Bailarina profissional e professora de dança, Adrianne era uma das milhares de pessoas que assistiam à Maratona de Boston no dia 15 de Abril de 2013. Entretanto um atentado com duas bombas lançou o pânico, acabando por tirar a vida a três pessoas e por provocar mais de 260 feridos.

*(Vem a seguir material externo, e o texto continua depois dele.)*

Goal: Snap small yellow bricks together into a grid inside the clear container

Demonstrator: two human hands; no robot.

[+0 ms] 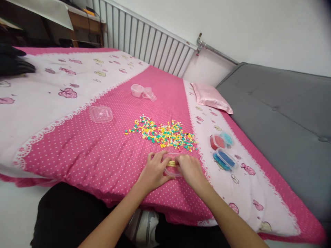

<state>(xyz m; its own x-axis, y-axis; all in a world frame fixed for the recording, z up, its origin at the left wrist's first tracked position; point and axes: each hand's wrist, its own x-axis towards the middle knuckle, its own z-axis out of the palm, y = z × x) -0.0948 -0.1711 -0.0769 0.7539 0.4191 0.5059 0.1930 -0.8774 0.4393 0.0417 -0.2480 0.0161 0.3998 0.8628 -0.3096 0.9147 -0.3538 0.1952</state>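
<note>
A clear plastic container (172, 171) with yellow pieces (171, 163) lined up inside lies on the pink polka-dot bedspread, near its front edge. My left hand (154, 170) grips the container's left side, fingers over the rim and thumb along the near edge. On the other side, my right hand (190, 169) reaches over the rim with its fingers curled down by the yellow pieces. Those fingertips are hidden, so what they pinch does not show. Just beyond the container spreads a loose pile of small coloured pieces (168, 134) in yellow, green, white and pink.
A clear lid (101, 114) lies to the left, and small clear containers (137, 90) stand farther back. At the right are a red-filled tub (217, 141), a blue-filled tub (224, 159) and a light-blue tub (227, 138). A pink pillow (212, 97) rests by the grey headboard (279, 113).
</note>
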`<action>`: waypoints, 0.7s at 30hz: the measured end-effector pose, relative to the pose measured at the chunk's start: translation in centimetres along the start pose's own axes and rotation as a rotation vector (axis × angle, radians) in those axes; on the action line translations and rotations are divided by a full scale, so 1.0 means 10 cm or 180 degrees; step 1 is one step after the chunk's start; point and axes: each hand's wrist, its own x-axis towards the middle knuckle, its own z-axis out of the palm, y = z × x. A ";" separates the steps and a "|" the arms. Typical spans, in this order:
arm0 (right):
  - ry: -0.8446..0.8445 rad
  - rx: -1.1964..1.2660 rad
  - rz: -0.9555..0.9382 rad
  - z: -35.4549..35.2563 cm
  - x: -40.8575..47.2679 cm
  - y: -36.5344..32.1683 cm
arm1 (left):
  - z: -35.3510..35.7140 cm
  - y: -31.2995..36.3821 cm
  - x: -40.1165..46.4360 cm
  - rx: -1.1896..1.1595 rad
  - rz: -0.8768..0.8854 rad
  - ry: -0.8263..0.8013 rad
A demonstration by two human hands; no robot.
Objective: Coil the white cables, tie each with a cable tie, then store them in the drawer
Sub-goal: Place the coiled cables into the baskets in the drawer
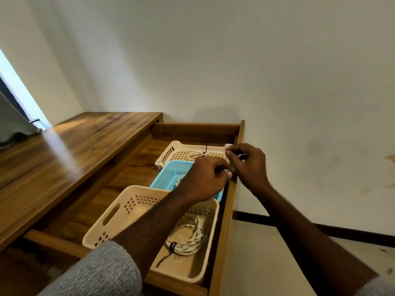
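The wooden drawer (226,212) stands pulled open and holds three baskets. In the near beige basket (119,212) lies a coiled white cable (192,238) bound with a black cable tie (172,246). My left hand (203,180) hovers over the blue basket (168,174), fingers pinched on something small and white. My right hand (248,163) is beside it over the drawer's right edge, pinching a small white piece with a dark bit. The far cream basket (171,152) holds another white cable (195,155) with a black tie. What my hands grip is mostly hidden.
A wooden desk top (64,154) runs along the left of the drawer. A grey cloth (12,124) hangs at the far left by a bright window. A white wall rises behind, and pale floor with a dark skirting lies to the right.
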 end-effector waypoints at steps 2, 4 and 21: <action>0.0094 0.0153 -0.0083 -0.14 -0.27 0.10 | 0.09 0.20 -0.11 0.0036 0.0009 -0.0077; 0.0095 0.0349 -0.0111 -0.22 -0.50 0.19 | 0.14 0.36 -0.21 0.0168 -0.0092 -0.0155; -0.0749 0.0889 0.0021 0.05 -1.22 0.36 | 0.45 0.54 -0.75 0.3705 -0.0037 -0.1276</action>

Adrianne foi um deles, com as explosões a provocarem danos irreversíveis na perna esquerda. Um ano depois, eis que o sonho desta apaixonada por 'ballet' se volta a concretizar, graças a uma prótese personalizada, criada especificamente para si, de maneira a que consiguisse executar os passos que marcam a sua carreira. 
 

O grande regresso aconteceu esta quartafeira, com a bailarina a usar um curto e brilhante vestido branco e a não conseguir esconder a emoção, deixando cair algumas lágrimas. Adrianne dançou ao som de 'Ring My Bells', de Enrique Iglesias, acompanhada pelo parceiro Christian Lightner.
 
Antes foi apresentada ao público pelo diretor de biomecânica no MIT (Massachussets Institute of Technology), Hugh Herr, também ele com as duas pernas amputadas, devido a um acidente de escalada nos anos 80. O especialista contou que decidiu começar a desenhar uma perna biónica personalizada para Adrianne quando a visitou no hospital. A partir daí traçou como objetivo voltar a conseguir que a bailarina dançasse.


“Em 3,5 segundos, alguém tirou a Adrianne do palco. Em 200 dias, nós conseguimos trazê-la  de volta”, referiu Herr. No fim da atuação, a bailarina fez uma vénia, deixando escapar  algumas lágrimas de emoção.
 
“Não cabo em mim de felicidade por poder dançar outra vez”, refere, mais tarde, em comunicado. “Tive sempre a determinação de que havia de conseguir fazê-lo outra vez, sabia que tinha de o fazer, que ia conseguir e, agora, aqui estou eu”.